Register a model from an Experiment Run:
- Scikit-learn example using the SDK:
model = run.register_model(model_name='sklearn_mnist', model_path='outputs/sklearn_mnist_model.pkl') print(model.name, model.id, model.version, sep='\t') - Using the CLI:
az ml model register -n sklearn_mnist --asset-path outputs/sklearn_mnist_model.pkl --experiment-name myexperiment - Using VS Code: Register models using any model files or folders with the Visual Studio Code extension.
- Scikit-learn example using the SDK:
Register an externally created model: If the model was created outside Azure, you can register it by providing a local path to the model (folder or single file).
- ONNX example with the Python SDK:
import urllib.request onnx_model_url = "https://www.cntk.ai/OnnxModels/mnist/opset_7/mnist.tar.gz" urllib.request.urlretrieve(onnx_model_url, filename="mnist.tar.gz") !tar xvzf mnist.tar.gz model = Model.register(workspace=ws, model_path="mnist/model.onnx", model_name="onnx_mnist", tags={"onnx": "demo"}, description="MNIST image classification CNN from ONNX Model Zoo") - Using the CLI:
az ml model register -n onnx_mnist -p mnist/model.onnx
- ONNX example with the Python SDK:
2. Prepare to Deploy
To deploy a model as a web service, create an inference configuration (InferenceConfig) and a deployment configuration. The entry script receives data submitted to a deployed web service, passes it to the model, and returns the response to the client.
The script contains two functions:
- init(): Loads the model into a global object when the Docker container starts (runs only once).
- run(input_data): Uses the model to predict values based on the input data.
3. Deploy to Target
To deploy the model, configure the deployment based on your target compute resource, such as local machines, Azure Container Instances (ACI), or Azure Kubernetes Services (AKS).
Below is an example using an existing AKS cluster with the Azure Machine Learning SDK, CLI, or the Azure portal:
- Using the SDK:
aks_target = AksCompute(ws, "myaks") deployment_config = AksWebservice.deploy_configuration(cpu_cores=1, memory_gb=1) service = Model.deploy(ws, "aksservice", [model], inference_config, deployment_config, aks_target) service.wait_for_deployment(show_output=True) print(service.state) print(service.get_logs()) - Using the CLI:
az ml model deploy -ct myaks -m mymodel:1 -n aksservice -ic inferenceconfig.json -dc deploymentconfig.json - Using VS Code: Deploy to AKS via the VS Code extension, configuring AKS clusters in advance.
4. Consume Web Services
Every deployed web service provides a REST API, allowing you to create client applications in various programming languages. If authentication is enabled for your service, include a service key as a token in the request header.

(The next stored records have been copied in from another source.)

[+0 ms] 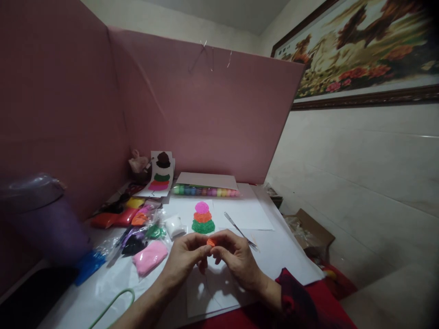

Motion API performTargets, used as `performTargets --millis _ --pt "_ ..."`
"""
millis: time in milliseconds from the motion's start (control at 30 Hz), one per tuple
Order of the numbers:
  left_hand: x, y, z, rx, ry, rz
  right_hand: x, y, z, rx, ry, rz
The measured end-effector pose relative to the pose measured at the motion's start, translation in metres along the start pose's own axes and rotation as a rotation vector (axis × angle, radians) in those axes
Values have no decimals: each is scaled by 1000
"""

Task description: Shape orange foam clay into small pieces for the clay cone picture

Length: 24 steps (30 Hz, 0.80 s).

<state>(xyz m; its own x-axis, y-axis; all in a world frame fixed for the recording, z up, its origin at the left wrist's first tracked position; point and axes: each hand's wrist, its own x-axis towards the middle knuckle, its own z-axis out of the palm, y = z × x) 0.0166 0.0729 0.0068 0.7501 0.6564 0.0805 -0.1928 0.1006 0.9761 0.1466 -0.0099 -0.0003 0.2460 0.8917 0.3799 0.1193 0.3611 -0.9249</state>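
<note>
Between the fingertips of both hands is a small lump of orange modelling clay. My left hand pinches it from the left, and my right hand pinches it from the other side. Just beyond the fingers, on white paper, lies a flat tiered clay shape, pink at the top, orange in the middle and green at the bottom. Tweezers lie slantwise to the right of it, past my right hand. A bag of white clay rests beyond my left hand.
Several bags of coloured clay, among them a pink one, crowd the left side. Behind stand a long pack of coloured pots and a sheet with a layered clay picture. A purple bin stands far left, a cardboard box right.
</note>
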Motion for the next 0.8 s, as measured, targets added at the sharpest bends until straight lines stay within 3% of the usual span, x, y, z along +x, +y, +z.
performTargets --millis 467,600,700,800 --pt "3 -5 -2 -30 44 -52 -4 -9 -3 -356 -36 -158" --pt "3 -5 -3 -26 33 -60 -1 -5 -2 -145 -12 -34" --pt "2 -3 -2 -33 86 21 5 4 -3 151 36 127" --pt "0 2 0 -34 114 77 11 10 -5 300 103 193"
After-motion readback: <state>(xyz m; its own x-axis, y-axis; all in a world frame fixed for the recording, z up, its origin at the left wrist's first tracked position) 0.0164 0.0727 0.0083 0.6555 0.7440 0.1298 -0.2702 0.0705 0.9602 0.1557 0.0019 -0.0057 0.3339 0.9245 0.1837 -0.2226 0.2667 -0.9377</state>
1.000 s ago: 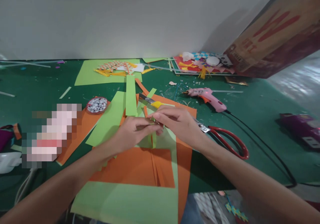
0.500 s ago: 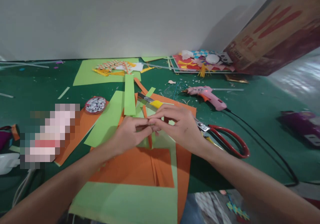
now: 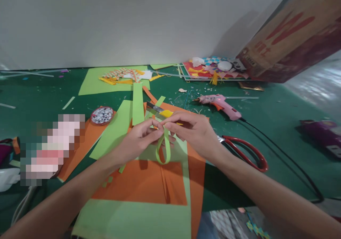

Example of invoking the service in Python:
import requests
import json
headers = {'Content-Type': 'application/json'}
if service.auth_enabled:
headers['Authorization'] = 'Bearer ' + service.get_keys()[0]
test_sample = json.dumps({'data': [
[1, 2, 3, 4, 5, 6, 7, 8, 9, 10],
[10, 9, 8, 7, 6, 5, 4, 3, 2, 1]
]})
response = requests.post(service.scoring_uri, data=test_sample, headers=headers)
print(response.status_code)
print(response.elapsed)
print(response.json())
The general workflow to create a client that uses a machine learning web service involves:
- Using the SDK to get the connection information.
- Determining the type of request data used by the model.
- Creating an application that calls the web service.